Een Psalterium van Oostkerke uit C.A. 1280
Germain Bonte
Vooreerst onze dank aan :
- Dom Eligius Dekkers, Abt van de St.-Pietersabdij te Steenbrugge, die het bestaan van het Psalterium signaleerde.(1)
- Aalmoezenier Bruneel en Kap.-Commandant Lic. Wittoeck uit de 2e School, voor Onderofficieren te Zedelgem, die voortdurend mijn lastige vragen oplosten.
De "Handschriftenabteilung" van de "Hessische Landes- und Hochschulbibliothek", Schlosz, 6100 Darmstadt DBR, bezit met het handschrift 1211, een psalterium dat voor Oostkerke van groot belang is.
Inderdaad, de opdrachtgever van dit handschrift wordt rond Brugge in Oostkerke gezocht.(2) L. Eisenhofer en H. Knaus, die dit werk beschreven hebben,(3) lopen hierbij de heiligen af die in de litanie voorkomen.
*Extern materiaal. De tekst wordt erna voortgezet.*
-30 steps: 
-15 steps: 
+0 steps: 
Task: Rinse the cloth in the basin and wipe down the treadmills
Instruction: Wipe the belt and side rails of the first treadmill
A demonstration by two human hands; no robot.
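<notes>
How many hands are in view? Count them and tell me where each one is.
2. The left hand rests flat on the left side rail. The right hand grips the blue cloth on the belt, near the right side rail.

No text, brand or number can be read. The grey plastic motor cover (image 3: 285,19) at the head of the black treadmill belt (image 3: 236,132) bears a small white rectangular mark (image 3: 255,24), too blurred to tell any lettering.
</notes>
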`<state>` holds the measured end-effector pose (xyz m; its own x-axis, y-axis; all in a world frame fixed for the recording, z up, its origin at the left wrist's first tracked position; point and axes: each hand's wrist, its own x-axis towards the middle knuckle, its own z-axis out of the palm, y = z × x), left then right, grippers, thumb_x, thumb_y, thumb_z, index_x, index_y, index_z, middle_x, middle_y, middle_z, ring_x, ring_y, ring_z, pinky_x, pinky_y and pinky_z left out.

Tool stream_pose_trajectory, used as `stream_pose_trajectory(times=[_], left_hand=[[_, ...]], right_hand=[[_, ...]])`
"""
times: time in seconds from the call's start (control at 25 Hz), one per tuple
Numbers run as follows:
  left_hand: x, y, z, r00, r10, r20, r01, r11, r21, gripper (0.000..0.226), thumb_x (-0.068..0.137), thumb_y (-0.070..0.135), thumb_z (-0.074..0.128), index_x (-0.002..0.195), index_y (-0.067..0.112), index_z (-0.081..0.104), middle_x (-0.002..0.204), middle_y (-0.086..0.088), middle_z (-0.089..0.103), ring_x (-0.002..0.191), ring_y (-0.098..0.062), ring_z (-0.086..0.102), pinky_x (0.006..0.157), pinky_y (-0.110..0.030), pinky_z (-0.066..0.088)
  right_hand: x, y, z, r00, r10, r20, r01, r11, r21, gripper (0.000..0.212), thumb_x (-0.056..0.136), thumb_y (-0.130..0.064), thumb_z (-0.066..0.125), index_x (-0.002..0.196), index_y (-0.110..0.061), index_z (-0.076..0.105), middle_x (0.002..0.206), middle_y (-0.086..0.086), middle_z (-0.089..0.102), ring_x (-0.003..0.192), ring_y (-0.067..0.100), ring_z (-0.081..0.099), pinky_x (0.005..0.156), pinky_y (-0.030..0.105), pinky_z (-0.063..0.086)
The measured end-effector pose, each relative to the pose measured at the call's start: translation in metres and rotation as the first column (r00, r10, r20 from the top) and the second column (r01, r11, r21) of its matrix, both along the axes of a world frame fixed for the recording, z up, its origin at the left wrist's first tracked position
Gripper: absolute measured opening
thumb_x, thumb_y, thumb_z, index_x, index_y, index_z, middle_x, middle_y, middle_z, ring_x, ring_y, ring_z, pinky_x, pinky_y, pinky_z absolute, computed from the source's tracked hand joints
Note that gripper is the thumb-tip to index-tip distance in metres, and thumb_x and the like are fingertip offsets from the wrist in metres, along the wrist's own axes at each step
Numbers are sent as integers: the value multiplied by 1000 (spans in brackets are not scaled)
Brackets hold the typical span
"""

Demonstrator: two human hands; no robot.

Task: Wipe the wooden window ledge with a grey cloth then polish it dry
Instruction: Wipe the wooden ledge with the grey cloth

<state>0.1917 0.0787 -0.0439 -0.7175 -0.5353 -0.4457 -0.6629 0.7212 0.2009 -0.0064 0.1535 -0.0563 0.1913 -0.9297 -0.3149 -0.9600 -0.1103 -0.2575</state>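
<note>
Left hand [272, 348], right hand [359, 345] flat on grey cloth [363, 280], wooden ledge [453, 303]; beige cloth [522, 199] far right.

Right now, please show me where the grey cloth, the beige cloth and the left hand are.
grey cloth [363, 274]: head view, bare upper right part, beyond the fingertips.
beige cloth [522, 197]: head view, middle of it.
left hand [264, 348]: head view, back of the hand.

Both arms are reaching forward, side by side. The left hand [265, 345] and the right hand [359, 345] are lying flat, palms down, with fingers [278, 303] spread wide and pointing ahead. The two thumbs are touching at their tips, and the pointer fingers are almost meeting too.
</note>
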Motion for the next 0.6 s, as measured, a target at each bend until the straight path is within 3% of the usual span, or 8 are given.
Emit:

Voor de oorsprong van het handschrift vermelden zij eerst Brugge omwille van de H. Donatianus en de H. Guthagonus; maar omdat de H. Guthagonus speciaal te Oostkerke vereerd wordt; en omdat ook de H.H. Quintinus en Blasius, medepatroons van de kerk van Oostkerke vermeld worden, besluiten zij dat het ontstaan van het handschrift in Oostkerke moet gezocht worden.
Het scriptorium zoeken zal wel een moeilijke opdracht wezen.
De heer G. Dogaer schrijft(4) ons dat het iconografisch schema aanleunt bij de Luikse gebruiken.
Eisenhofer en Knaus stellen dat het boekje, "das Büchlein", in het begin van de 14e eeuw aan een vrouw moet behoord hebben.
De toevoeging, door een andere hand, op folio 187 v0 bewijst het: "Aanhoor, Heer God Almachtig, deze gewijde psalmen, die ik, onwaardige zondares (ego indigna et peccatis), voor U wens te zingen".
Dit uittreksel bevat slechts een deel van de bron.